I hope by now you are getting sick of my repetition that:

Healthcare will never be “fixed” until the service and financial transactions take place between the same two people.

Maybe 2006 is the year we see significant movement this direction. The continued rise and acceleration of the consumer movement in healthcare is the only answer that has a chance to work long term to deliver both the care we want at prices we can afford.

If Sarah Rubenstein writing in the Wall Street Journal December 28 is even close, “Patients Become Consumers” in 2006.

One of the untruths perpetrated by many, including much of the medical and mainstream press, is that “consumers” will pay a larger portion of health care costs in 2006.

Let's set the record straight: Consumers do now and will always pay ALL healthcare costs. They can't pay more than 100%. All payments for healthcare start in consumers' pocketbooks and are rendered in one of three ways: direct payment, taxes, or forgone income bartered on your behalf by an employer as a “benefit”.

It is the direct payment portion that is increasing and hence becoming visible to the consumer.

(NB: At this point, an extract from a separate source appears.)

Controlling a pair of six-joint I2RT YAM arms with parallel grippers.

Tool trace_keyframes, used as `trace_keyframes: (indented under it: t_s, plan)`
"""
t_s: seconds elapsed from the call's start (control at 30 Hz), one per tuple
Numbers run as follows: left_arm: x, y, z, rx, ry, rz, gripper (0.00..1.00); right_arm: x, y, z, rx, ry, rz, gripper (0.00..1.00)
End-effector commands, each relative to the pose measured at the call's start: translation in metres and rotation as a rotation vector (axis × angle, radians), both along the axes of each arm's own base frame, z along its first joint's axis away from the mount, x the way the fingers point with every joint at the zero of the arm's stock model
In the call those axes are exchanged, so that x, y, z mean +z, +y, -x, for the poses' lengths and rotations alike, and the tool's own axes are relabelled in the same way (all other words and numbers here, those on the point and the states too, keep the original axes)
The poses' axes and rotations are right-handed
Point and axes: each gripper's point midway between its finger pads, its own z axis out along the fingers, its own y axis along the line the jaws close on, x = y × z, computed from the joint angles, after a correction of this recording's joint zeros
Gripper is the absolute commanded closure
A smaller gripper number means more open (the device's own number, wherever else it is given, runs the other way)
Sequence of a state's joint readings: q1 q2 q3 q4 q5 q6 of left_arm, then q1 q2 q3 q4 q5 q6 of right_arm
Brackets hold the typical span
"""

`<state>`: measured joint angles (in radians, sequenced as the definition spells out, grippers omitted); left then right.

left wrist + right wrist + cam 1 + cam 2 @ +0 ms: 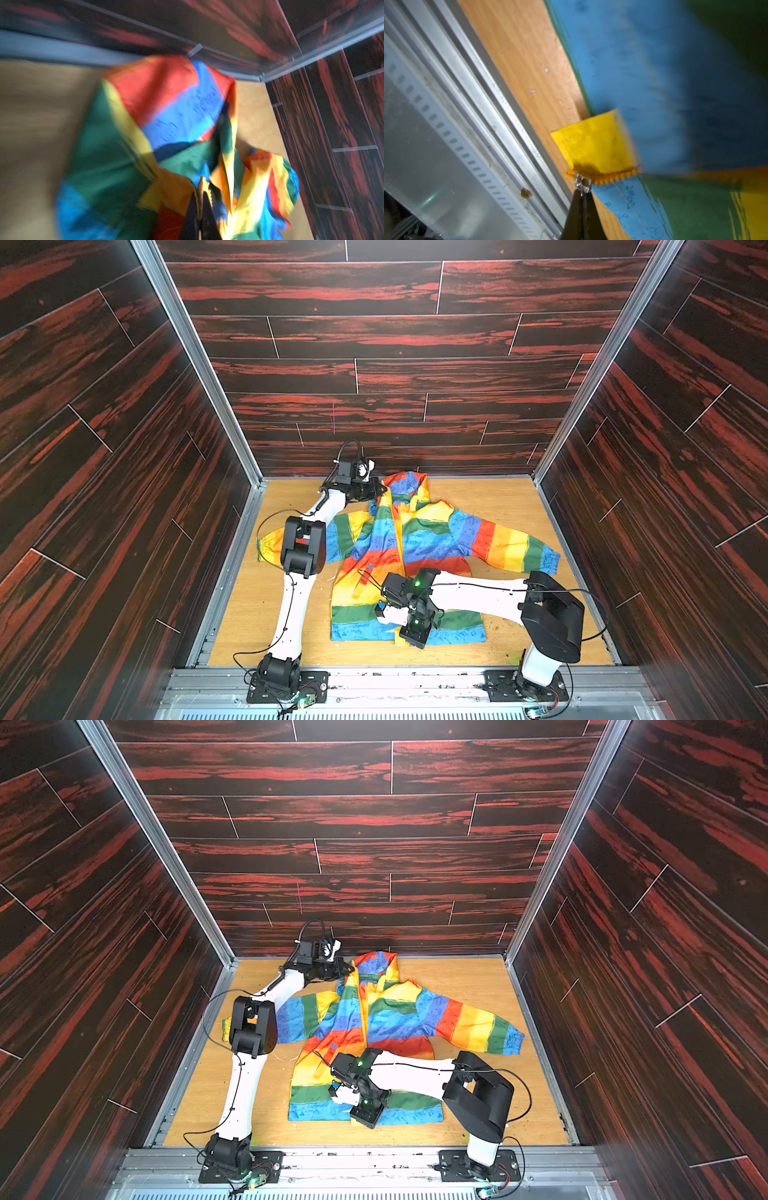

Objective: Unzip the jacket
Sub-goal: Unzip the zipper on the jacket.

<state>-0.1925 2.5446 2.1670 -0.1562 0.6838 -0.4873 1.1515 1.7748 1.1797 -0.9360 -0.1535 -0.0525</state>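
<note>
The rainbow-striped jacket (pixel 419 531) (pixel 386 1011) lies front up on the wooden table, hood toward the back wall, sleeves spread to both sides. My left gripper (pixel 380 489) (pixel 347 969) is at the collar beside the hood. In the left wrist view the left gripper (pixel 200 191) is shut on the yellow-orange zipper edge of the jacket (pixel 166 116). My right gripper (pixel 405 641) (pixel 360 1120) is at the bottom hem. The right wrist view has the right gripper (pixel 582 190) shut on the metal zipper pull (pixel 582 182), next to a bare row of orange zipper teeth (pixel 612 176).
An aluminium rail (pixel 395 676) (pixel 500 128) runs along the table's front edge, close to the right gripper. Dark wood-pattern walls (pixel 374 364) enclose the back and both sides. The bare wooden table (pixel 498 497) shows round the jacket, with small crumbs near the right arm's base.
</note>
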Motion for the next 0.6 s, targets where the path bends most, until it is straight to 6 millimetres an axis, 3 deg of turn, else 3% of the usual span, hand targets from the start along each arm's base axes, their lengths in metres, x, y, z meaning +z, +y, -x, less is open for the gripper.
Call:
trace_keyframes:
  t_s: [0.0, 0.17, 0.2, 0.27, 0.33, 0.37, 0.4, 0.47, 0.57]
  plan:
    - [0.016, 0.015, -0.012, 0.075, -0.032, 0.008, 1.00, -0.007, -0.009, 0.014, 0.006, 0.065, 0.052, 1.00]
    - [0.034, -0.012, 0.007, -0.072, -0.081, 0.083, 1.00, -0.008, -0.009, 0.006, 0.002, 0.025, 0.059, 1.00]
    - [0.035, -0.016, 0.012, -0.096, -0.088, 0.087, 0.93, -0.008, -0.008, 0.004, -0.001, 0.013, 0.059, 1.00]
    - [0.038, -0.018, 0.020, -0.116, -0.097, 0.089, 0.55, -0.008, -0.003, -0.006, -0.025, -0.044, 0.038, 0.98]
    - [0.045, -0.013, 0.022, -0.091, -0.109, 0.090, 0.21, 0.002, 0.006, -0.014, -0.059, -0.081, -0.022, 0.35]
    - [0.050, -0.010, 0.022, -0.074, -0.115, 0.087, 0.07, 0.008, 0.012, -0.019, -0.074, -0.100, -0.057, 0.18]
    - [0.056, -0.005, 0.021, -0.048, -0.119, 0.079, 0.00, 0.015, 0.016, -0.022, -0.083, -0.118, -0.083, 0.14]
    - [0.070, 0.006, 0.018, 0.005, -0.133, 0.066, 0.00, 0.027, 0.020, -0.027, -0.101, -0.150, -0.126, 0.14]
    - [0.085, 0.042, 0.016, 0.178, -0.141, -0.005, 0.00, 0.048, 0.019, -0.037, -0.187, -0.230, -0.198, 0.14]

That's great and is to be celebrated!!

The article suggests four important trends for 2006:

•  Shopping for price before your appointment
•  Pay less for some doctors -- or more for others.
•  “Healthcare coaches” join the team.
•  Infant Health Savings accounts become toddlers.

 This report suggests small intermediary steps toward consumerism and either explicitly reports these as health plan initiatives or mediated by health plans, a potential limitation for success.

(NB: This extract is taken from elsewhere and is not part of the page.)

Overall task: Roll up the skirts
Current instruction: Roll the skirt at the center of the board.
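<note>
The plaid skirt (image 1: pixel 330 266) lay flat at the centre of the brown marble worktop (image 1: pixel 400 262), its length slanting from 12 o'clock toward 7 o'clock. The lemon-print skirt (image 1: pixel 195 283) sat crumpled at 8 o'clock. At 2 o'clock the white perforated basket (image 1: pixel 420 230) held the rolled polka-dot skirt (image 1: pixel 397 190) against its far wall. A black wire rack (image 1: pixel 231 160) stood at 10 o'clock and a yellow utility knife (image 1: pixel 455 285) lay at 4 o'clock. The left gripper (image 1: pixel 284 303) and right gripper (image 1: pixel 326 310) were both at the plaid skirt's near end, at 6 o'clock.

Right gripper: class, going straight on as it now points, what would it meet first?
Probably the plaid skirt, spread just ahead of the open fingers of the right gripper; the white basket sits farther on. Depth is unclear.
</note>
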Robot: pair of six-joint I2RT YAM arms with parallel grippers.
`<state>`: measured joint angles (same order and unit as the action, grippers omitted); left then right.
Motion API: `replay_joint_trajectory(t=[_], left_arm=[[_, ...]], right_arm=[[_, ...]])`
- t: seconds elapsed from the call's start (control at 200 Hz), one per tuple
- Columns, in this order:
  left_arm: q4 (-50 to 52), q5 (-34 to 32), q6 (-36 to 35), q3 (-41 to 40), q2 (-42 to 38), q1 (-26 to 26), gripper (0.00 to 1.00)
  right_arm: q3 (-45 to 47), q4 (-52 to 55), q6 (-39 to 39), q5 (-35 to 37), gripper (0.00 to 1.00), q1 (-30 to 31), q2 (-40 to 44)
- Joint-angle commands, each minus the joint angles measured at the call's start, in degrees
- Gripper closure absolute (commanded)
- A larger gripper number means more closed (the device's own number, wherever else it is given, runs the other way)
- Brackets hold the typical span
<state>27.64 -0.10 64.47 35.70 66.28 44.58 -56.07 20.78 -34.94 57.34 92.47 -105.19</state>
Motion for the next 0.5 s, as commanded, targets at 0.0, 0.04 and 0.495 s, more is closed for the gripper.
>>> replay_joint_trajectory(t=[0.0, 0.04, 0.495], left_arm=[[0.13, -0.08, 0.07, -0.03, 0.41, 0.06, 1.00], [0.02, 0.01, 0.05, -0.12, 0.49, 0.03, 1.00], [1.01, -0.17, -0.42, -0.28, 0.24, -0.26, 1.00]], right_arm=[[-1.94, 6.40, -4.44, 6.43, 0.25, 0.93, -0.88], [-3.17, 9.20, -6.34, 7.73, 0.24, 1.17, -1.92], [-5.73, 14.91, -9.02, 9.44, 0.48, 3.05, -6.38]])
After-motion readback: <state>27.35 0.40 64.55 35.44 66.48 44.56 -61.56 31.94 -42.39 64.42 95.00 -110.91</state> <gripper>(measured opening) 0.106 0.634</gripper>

Although it is wise to wonder if health plans ever really have the consumer's best interest at heart, in this case there may be a convergence of goals. Employers, the third party, who are the ones who hire the fourth party—the health plans--to manage the bartered benefit they “give” employees with the employee's money, really, for the most part want out of the Cartel and out of the healthcare business.

This is a positive development for consumers. It gives a chance for the first time in sixty years or so for the rationalization of one part of the financial system of healthcare. The government is another story.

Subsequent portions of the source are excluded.